Your attitude comes through loud and clear.

Being a father is NOT all about "gone down on payment." If the mother is a danger to the child, report her to the authorities. Of course, then you'll probably get stuck raising "the kid."

I don't understand the part about your husband marrying you and that's no problem. The mother married and that IS a problem.

Maybe your husband should have thought this out a little better before he had sex with a woman and she got pregnant. She didn't get pregnant by herself. He's the father. He's paying for his lack of judgment.

ScottGem
Feb 6, 2012, 10:52 AM
Ashley,

First, this is not "your page". You do not dictate who can and can't respond to what you post. If you feel a response has violated our rules, use the Report function so it can be reviewed and appropriate action taken.
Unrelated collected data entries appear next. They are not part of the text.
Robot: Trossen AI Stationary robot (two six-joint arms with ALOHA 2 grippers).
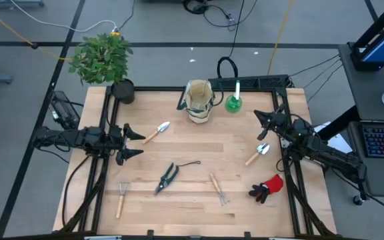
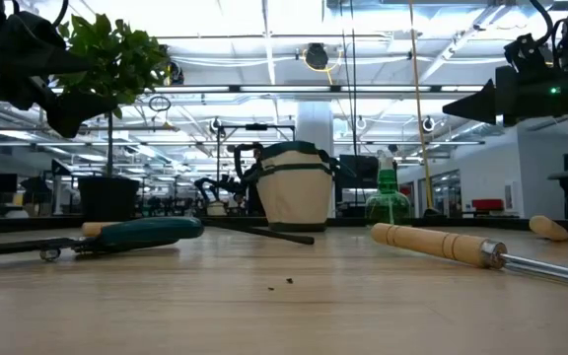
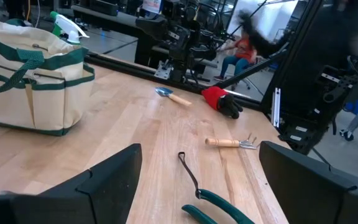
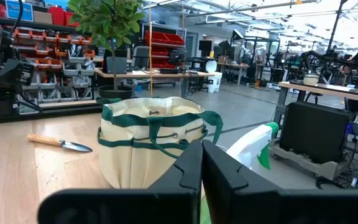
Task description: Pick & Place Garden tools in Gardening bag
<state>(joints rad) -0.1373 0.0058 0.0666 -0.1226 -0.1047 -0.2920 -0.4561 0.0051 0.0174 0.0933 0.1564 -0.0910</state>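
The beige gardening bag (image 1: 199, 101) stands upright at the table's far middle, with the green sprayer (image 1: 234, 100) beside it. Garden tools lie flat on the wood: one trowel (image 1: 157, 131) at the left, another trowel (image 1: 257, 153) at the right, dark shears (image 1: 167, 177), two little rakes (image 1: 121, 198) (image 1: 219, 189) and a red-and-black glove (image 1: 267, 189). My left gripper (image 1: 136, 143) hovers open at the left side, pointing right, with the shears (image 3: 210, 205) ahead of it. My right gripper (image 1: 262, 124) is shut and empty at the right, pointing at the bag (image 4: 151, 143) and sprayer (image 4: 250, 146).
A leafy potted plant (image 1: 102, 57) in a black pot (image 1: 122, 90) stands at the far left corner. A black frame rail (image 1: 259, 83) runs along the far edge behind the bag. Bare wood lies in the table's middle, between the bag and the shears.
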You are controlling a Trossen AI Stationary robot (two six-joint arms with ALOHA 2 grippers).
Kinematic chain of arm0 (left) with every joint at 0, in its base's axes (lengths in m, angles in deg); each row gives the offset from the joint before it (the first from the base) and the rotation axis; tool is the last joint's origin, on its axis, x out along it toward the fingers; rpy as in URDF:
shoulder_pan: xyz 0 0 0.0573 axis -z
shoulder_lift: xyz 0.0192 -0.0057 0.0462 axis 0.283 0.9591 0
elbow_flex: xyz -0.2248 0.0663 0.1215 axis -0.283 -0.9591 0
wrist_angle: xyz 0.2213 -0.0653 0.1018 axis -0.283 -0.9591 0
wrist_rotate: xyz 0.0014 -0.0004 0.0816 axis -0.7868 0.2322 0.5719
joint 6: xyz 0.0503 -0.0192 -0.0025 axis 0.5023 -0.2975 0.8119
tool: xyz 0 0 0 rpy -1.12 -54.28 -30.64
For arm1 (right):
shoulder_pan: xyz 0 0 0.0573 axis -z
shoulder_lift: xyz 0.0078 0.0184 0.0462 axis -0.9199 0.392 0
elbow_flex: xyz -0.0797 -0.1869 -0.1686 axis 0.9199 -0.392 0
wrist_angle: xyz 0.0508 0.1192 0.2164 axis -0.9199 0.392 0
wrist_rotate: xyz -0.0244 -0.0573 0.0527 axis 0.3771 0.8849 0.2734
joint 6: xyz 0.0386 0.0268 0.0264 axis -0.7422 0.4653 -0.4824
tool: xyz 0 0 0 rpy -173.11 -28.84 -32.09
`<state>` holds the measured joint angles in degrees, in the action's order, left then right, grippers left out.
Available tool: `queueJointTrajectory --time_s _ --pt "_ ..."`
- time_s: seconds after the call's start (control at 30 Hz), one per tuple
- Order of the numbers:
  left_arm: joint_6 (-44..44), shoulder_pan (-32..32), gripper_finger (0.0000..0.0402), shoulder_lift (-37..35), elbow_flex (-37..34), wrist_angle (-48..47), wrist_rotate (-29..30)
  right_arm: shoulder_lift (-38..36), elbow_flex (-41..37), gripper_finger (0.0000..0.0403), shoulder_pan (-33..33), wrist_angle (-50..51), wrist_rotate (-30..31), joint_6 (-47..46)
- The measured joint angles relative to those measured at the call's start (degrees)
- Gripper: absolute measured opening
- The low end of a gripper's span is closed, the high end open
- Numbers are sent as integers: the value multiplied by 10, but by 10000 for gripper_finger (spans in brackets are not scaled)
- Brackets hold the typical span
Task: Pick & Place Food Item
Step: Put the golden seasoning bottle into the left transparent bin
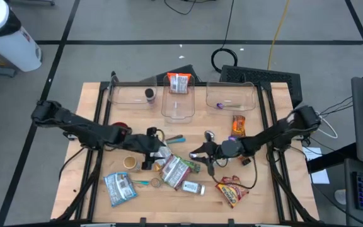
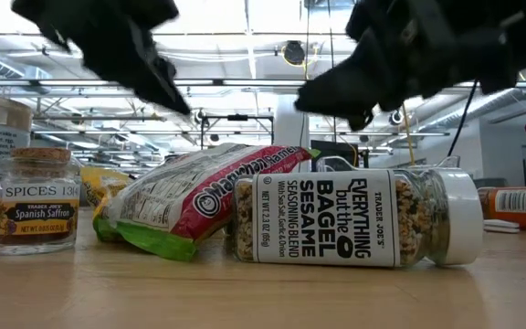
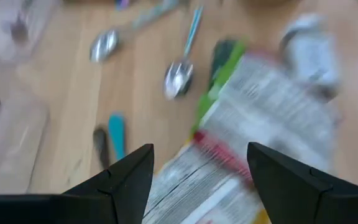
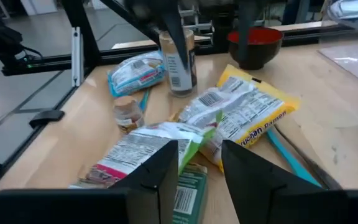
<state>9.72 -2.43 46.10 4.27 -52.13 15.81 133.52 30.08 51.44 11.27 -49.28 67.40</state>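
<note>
A green-and-red food packet lies flat on the wooden table, also seen in the low view. A yellow noodle packet lies beside it. My left gripper hovers open above these packets, with its fingers apart. My right gripper faces it from the table's right side. It is open by a narrow gap and nearly level, just above the green-and-red packet. In the low view both grippers hang clear of the table.
A bagel seasoning jar lies on its side near the front. A saffron jar, a blue packet, a red-yellow snack bag, spoons and a red bowl lie around. Three clear bins line the far edge.
</note>
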Motion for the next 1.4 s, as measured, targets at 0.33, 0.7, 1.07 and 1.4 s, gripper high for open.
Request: queueJointTrajectory --time_s 0.33,0.7,1.07,1.4 --pt "-71 27 266 -158 132 -322 101 117 0 114 0 -112 -1 7" --pt "-175 51 266 -173 255 -519 118 105 0 114 0 -159 -3 66" --pt "-315 161 266 -77 255 -608 101 82 1 114 0 -162 -17 45" --pt "-357 203 266 -8 255 -609 74 82 1 114 5 -171 -17 33"
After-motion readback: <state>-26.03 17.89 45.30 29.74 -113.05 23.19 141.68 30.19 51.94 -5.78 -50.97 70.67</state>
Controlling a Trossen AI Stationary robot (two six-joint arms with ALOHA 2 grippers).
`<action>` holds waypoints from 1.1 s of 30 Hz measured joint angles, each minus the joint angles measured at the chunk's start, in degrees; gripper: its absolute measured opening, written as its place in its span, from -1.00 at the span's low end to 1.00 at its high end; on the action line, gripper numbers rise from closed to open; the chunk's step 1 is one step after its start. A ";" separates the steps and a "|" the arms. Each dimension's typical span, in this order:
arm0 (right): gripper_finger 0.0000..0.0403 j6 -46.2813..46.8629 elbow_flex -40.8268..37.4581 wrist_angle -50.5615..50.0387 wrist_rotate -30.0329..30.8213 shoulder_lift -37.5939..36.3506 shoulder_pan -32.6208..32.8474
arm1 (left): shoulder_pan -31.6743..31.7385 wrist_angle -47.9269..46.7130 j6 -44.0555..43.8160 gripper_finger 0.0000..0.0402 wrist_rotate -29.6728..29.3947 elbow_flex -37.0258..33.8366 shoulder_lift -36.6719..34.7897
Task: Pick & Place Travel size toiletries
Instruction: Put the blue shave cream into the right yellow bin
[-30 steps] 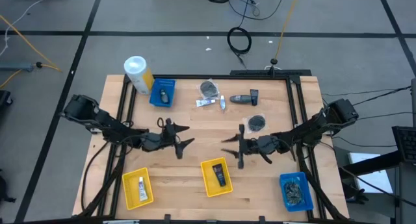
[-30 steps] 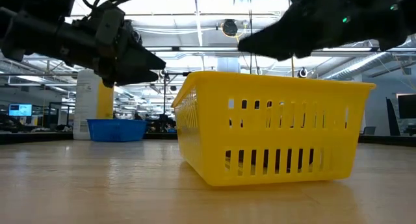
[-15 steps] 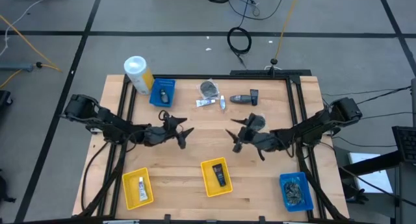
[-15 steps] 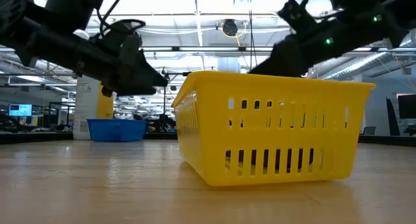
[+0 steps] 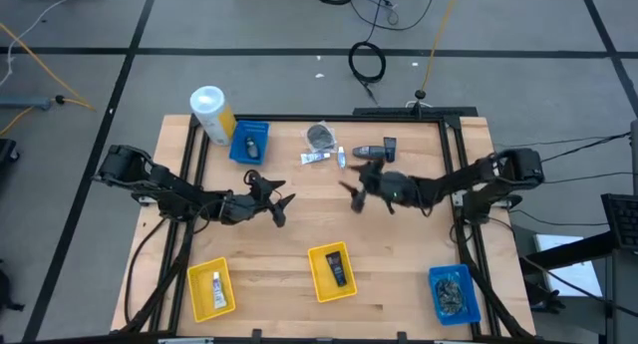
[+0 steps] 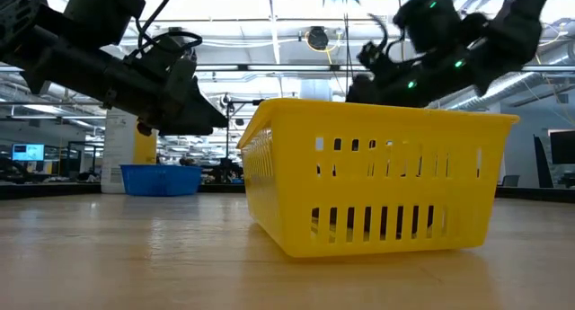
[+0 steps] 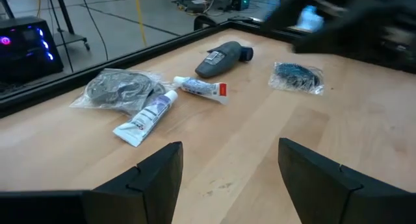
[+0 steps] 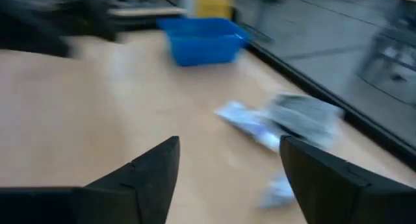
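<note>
Loose travel size toiletries lie on the wooden table near its far edge: a grey clear-wrapped packet (image 5: 321,137), two white tubes (image 5: 317,159) (image 5: 342,158) and a dark bottle (image 5: 377,150). A second packet (image 7: 296,76) shows in the left wrist view. My left gripper (image 5: 283,208) hovers open left of centre, pointing toward them (image 7: 227,152). My right gripper (image 5: 351,196) hovers open just near-side of the bottle, above the table, with nothing between its fingers (image 8: 227,146).
A blue tray (image 5: 249,142) with a dark bottle and a white-and-yellow canister (image 5: 211,113) stand far left. Along the near edge are a yellow tray (image 5: 211,287) with a tube, a yellow tray (image 5: 332,271) with a bottle, and a blue tray (image 5: 454,291) with packets.
My right gripper has swung from beside the centre yellow tray toward the table's far edge, ending close to the dark bottle and the second packet. My left gripper has shifted a little toward the far edge and turned toward the loose items. No item has moved.
</note>
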 joint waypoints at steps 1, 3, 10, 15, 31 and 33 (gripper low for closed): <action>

Second, you have violated out rules with your responses to people trying to help you. In my response I specifically referred to what you had "posted so far". If you wanted to clarify by providing more details, we could have revised our response. Instead you chose to insult and attack people which seems to confirm our initial reactions. Those insults have been removed because they violated our rules.

I've also merged your two threads, because they refer to the same issue except that yesterday he was your boyfriend and today he is your husband. You won't get very much help if you don't tell us the real story. So I'm giving you one more chance to tell us the truth and to keep it civil. If you don't further action will be taken.